Touted as one of the most competitive Oscars in recent history, wagering on winners is almost futile. Every film and actor nominated in the 'top' categories is deserving of the award. But there can only be one. And with that premise, I do believe that 'Dallas Buyers Club', Matthew McConaughey and Jared Leto should be the penultimate winners. To offer some balance (and evidence) to my view I will also look at '12 Years A Slave'.
Hands down Leto's and McConaughey's performances were by far the most technically taxing, not to mention inspirational. And yes, I know that '12 Years A Slave' was damn good too, if not disturbing, and quite deserving of some serious accolades, if it were not for Jared Leto, whose performance as an AIDS stricken cross dresser in Dallas Buyers, sealing the deal for this film.
The film dealt with archetypes that are still not honestly portrayed in Hollywood today: the homosexual and the alpha male who learns to love and respect the homosexual as he finds that he shares the same humanity as his once hated and shunned counterpart.
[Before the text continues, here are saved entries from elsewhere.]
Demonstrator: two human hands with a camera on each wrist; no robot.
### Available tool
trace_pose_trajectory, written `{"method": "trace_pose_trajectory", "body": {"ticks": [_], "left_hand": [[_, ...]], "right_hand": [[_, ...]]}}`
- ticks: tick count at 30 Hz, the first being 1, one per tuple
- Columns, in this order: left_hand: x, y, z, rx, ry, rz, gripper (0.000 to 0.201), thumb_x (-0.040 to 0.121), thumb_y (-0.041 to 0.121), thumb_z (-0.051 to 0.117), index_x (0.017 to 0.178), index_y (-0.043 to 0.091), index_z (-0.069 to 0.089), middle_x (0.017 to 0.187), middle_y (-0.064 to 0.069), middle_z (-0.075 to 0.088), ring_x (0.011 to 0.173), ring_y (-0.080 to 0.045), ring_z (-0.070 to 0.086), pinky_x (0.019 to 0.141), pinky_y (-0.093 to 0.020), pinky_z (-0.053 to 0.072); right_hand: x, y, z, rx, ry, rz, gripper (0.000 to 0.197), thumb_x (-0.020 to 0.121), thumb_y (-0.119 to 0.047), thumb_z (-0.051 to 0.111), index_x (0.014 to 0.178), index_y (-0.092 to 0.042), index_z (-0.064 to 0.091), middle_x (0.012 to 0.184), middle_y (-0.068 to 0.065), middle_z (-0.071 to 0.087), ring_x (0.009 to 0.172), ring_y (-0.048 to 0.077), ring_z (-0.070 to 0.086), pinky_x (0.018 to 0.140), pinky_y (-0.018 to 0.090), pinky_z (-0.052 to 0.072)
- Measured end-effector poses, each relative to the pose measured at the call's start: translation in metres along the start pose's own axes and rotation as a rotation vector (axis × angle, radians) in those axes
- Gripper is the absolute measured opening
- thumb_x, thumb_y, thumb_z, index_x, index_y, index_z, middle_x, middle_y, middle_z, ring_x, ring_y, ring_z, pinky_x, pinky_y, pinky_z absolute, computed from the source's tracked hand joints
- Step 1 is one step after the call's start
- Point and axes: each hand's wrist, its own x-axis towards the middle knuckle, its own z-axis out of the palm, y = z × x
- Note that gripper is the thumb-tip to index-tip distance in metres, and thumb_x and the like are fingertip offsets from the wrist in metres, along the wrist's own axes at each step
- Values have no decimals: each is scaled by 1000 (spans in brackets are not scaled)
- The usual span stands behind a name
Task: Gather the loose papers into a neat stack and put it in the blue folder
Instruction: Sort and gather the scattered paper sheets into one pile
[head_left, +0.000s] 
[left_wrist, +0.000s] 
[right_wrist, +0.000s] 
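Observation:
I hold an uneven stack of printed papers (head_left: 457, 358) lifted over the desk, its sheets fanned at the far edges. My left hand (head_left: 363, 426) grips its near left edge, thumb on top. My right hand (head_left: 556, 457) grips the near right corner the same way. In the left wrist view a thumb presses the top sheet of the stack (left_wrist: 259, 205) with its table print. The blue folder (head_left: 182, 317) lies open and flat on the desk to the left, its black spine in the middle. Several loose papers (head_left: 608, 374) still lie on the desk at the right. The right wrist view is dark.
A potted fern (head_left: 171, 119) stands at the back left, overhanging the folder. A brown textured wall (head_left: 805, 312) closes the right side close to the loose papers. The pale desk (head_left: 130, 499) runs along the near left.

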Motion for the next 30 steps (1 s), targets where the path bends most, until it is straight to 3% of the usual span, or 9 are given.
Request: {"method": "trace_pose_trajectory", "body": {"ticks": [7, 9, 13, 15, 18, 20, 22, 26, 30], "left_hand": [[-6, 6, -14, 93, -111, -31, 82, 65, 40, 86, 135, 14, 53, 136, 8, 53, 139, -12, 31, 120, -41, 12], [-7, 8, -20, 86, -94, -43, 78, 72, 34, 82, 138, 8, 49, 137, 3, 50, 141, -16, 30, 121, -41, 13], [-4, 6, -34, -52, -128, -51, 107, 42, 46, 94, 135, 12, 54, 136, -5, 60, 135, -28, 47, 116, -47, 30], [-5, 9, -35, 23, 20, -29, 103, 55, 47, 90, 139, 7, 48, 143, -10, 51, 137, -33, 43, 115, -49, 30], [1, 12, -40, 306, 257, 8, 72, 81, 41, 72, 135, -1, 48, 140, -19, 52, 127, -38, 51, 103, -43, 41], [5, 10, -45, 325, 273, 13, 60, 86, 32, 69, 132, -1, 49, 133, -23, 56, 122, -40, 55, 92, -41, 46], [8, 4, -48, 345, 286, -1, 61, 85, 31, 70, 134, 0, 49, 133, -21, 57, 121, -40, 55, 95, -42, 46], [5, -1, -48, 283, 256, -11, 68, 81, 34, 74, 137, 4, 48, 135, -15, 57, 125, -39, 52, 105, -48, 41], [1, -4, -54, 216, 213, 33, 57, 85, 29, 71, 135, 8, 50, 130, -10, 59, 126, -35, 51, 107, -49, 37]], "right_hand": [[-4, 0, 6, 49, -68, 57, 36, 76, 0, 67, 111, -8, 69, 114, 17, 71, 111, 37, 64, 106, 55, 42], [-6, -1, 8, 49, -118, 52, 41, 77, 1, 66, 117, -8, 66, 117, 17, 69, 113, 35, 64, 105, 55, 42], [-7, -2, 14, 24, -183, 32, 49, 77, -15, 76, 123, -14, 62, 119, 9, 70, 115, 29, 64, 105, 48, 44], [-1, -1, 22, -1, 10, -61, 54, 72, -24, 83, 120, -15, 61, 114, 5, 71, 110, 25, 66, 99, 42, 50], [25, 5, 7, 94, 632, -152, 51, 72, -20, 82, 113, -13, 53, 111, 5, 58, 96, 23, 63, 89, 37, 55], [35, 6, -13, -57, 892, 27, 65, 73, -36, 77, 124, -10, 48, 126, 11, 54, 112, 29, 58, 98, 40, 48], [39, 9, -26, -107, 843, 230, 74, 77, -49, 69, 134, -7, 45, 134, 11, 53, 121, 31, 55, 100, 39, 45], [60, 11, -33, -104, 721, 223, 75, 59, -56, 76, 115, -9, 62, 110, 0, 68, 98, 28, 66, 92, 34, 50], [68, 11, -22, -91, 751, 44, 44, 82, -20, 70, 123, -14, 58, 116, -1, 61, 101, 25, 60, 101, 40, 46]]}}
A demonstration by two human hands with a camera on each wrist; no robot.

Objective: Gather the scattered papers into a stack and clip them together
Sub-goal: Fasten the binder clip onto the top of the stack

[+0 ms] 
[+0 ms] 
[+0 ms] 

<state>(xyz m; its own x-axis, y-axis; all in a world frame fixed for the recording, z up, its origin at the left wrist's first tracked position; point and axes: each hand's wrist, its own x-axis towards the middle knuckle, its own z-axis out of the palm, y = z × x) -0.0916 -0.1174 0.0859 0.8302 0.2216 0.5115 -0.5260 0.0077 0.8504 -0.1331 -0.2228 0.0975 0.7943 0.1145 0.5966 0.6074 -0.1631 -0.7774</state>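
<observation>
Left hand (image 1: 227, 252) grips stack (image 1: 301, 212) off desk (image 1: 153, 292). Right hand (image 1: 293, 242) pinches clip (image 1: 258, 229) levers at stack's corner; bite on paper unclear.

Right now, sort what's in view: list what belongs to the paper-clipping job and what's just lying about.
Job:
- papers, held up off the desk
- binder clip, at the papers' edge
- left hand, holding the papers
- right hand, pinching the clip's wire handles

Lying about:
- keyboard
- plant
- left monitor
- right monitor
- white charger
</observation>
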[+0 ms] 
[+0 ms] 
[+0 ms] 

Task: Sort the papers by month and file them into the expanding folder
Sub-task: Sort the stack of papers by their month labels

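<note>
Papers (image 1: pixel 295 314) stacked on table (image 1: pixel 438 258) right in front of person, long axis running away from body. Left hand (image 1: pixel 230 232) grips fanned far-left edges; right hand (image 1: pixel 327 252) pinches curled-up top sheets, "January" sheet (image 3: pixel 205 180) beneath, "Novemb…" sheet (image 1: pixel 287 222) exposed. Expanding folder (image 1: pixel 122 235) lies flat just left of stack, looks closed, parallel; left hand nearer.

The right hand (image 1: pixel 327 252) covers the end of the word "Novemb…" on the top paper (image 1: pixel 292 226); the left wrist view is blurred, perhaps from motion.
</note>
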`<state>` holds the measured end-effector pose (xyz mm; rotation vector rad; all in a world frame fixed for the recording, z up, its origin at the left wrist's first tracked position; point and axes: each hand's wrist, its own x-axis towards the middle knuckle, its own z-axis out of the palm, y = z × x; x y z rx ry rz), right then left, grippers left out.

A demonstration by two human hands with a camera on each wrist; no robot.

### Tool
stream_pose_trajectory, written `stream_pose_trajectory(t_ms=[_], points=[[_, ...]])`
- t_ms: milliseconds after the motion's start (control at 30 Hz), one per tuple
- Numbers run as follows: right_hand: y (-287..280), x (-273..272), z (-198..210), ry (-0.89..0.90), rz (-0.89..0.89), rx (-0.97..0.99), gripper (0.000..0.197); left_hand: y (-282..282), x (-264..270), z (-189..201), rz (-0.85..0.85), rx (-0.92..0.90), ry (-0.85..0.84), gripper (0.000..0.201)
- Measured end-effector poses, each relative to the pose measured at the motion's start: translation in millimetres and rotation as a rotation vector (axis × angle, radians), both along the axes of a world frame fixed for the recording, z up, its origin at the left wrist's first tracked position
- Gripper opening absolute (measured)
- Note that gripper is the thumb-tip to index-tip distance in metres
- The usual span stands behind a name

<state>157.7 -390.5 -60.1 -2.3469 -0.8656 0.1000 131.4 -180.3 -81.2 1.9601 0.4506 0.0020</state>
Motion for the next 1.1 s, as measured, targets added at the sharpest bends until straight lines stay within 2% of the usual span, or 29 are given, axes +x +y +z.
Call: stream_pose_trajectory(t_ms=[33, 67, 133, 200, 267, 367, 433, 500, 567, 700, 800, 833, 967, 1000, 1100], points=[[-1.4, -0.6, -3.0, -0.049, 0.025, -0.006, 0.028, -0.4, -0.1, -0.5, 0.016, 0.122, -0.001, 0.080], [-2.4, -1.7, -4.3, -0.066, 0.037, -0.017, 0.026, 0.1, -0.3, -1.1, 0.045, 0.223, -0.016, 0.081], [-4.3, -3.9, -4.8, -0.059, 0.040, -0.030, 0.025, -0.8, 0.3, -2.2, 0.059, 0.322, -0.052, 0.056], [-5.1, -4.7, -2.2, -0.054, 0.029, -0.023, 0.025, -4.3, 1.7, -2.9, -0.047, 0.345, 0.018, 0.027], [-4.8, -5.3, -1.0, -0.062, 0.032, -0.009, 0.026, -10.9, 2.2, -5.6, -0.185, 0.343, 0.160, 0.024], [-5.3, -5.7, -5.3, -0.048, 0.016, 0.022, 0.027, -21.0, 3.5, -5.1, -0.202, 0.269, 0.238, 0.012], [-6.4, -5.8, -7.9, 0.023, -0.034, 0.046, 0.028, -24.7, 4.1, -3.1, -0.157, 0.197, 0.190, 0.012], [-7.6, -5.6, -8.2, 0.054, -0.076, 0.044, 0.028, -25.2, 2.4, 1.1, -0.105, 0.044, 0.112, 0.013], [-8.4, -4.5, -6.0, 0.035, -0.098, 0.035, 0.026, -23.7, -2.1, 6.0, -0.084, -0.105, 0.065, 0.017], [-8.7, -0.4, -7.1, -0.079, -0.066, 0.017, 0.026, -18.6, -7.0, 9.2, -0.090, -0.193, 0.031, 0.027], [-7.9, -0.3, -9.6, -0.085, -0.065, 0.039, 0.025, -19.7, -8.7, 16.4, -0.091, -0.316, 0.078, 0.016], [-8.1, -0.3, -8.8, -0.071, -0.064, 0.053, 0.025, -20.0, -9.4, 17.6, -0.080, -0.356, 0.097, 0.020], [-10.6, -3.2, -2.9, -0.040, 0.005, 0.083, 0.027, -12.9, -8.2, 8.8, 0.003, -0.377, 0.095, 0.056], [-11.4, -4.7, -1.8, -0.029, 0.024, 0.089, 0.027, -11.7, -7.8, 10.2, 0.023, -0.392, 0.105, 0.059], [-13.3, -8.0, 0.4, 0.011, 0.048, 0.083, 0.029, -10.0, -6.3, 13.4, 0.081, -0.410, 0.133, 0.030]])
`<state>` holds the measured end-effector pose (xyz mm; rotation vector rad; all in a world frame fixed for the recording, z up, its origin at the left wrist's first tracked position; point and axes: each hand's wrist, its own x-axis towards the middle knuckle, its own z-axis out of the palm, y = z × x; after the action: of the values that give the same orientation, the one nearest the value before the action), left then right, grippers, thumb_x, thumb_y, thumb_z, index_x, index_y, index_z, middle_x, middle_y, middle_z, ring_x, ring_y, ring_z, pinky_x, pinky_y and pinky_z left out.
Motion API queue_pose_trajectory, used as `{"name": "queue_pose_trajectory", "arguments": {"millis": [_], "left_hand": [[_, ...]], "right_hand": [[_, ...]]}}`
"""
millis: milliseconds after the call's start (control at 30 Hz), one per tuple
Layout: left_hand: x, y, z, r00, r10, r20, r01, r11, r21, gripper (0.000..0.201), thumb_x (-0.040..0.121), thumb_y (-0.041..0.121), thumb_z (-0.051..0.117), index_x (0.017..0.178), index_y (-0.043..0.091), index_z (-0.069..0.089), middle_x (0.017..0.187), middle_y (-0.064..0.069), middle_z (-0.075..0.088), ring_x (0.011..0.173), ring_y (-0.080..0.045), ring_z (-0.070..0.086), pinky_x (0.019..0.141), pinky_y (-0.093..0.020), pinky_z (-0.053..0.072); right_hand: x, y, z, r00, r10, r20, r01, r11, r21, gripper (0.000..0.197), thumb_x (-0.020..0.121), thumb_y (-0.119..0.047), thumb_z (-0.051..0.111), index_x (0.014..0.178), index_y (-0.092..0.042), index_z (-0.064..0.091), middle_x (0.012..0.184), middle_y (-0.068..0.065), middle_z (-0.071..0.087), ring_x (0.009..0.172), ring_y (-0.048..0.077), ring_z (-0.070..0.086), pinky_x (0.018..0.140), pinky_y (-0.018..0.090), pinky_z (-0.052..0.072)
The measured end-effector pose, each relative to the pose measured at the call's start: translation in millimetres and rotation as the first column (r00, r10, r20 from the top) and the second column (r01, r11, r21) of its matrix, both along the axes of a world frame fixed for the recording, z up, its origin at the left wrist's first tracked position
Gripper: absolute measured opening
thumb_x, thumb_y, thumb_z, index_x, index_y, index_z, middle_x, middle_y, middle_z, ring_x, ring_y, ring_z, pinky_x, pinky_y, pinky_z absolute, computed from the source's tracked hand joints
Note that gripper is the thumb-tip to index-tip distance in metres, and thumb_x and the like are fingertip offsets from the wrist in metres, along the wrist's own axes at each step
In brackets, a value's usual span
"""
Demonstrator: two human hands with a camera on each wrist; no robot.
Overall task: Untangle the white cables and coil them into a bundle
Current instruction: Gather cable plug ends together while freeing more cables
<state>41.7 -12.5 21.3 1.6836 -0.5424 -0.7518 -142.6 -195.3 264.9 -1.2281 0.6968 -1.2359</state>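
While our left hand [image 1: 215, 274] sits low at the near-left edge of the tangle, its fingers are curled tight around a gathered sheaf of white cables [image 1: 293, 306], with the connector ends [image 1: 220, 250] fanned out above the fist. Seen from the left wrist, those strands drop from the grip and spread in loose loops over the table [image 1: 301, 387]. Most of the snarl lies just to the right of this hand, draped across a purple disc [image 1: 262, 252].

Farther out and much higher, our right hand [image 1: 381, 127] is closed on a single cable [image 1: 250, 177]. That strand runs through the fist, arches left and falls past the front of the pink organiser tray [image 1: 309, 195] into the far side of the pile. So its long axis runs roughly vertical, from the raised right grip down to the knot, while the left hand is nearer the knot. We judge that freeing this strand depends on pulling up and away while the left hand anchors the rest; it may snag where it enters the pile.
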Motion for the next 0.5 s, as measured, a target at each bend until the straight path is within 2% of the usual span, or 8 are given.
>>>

In essence, it is a love story. And for presenting love in such a counter-discursive approach, I believe that this film and its actors need to be given the highest recognition at the Oscars this year.
Hence, my issue with '12 Years A Slave'. The film, an adaptation of Solomon Northup's book carrying the same title, portrays the very archetypes and narratives that Hollywood valorises: slaves, slavery and surviving brutality. And that is what limits the impact of this film, at least when analysing the actors' performances and whether a sense of transcendence for its viewers could be achieved in the way that film should as a medium.
If black actors are limited to one time period in which they can only be portrayed slaves, for the true archetypes and narrative bound up in '12 Years A Slave', that is, hero/heroine and overcoming incomprehensible adversity, to be portrayed, then what is the point of black actors and film in Hollywood? Why can't the black actors' talent and presence on the screen do the very thing that morales of stories should do on film- transcend? The morale of the story is meant to transcend the screen and be taken away by the viewer. Likewise the race of the actor should be able to transcend one time period in that race's history so that the underlying narrative of overcoming incomprehensible adversity, in this case, can be portrayed with legitimacy outside of the paradigm of slavery.
I understand why it is always couched in slavery. It is a highly emotional and still felt experience today that always guarantees a strong response. But I am tired of Hollywood, and the black community falling back on
slavery to do what is the responsibility of every actor- inspire and transcend.